■ **TASK DESCRIPTION**: Without the pictures, restate all of the data below word for word.

■ **SOURCE DATA**:
+---+
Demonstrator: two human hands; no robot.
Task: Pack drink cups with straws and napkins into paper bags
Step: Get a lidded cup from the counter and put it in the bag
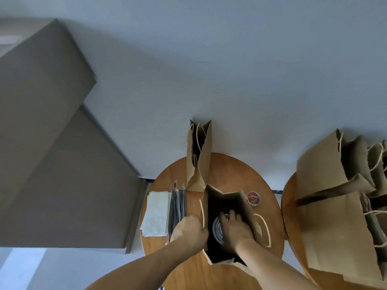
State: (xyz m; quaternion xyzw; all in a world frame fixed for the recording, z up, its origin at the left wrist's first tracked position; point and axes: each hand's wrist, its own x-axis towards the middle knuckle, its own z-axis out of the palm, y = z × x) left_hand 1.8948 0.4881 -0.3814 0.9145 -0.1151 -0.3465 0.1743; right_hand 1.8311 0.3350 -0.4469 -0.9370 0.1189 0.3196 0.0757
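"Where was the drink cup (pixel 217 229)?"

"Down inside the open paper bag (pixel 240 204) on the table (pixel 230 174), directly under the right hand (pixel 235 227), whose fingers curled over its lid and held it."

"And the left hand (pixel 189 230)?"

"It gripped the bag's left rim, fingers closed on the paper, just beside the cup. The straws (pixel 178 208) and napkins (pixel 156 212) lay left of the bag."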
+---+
■ **RESPONSE TO THE TASK**:
Demonstrator: two human hands; no robot.
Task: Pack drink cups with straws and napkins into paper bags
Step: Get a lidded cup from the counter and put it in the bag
State: (xyz m; quaternion xyzw; all in a world frame fixed for the recording, z up, its origin at the left wrist's first tracked position; point and axes: each hand's wrist, its own x-axis towards the middle knuckle, its own z-axis out of the palm, y = z × x) left_hand 1.8948 0.4881 -0.3814 0.9145 -0.1151 -0.3465 0.1743; right_hand 1.8311 0.3350 -0.4469 -0.9370 0.1189 0.3196 0.0757
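"Where was the drink cup (pixel 217 229)?"

"Down inside the open paper bag (pixel 240 204) on the table (pixel 230 174), directly under the right hand (pixel 235 227), whose fingers curled over its lid and held it."

"And the left hand (pixel 189 230)?"

"It gripped the bag's left rim, fingers closed on the paper, just beside the cup. The straws (pixel 178 208) and napkins (pixel 156 212) lay left of the bag."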

Nothing more remains for this exercise.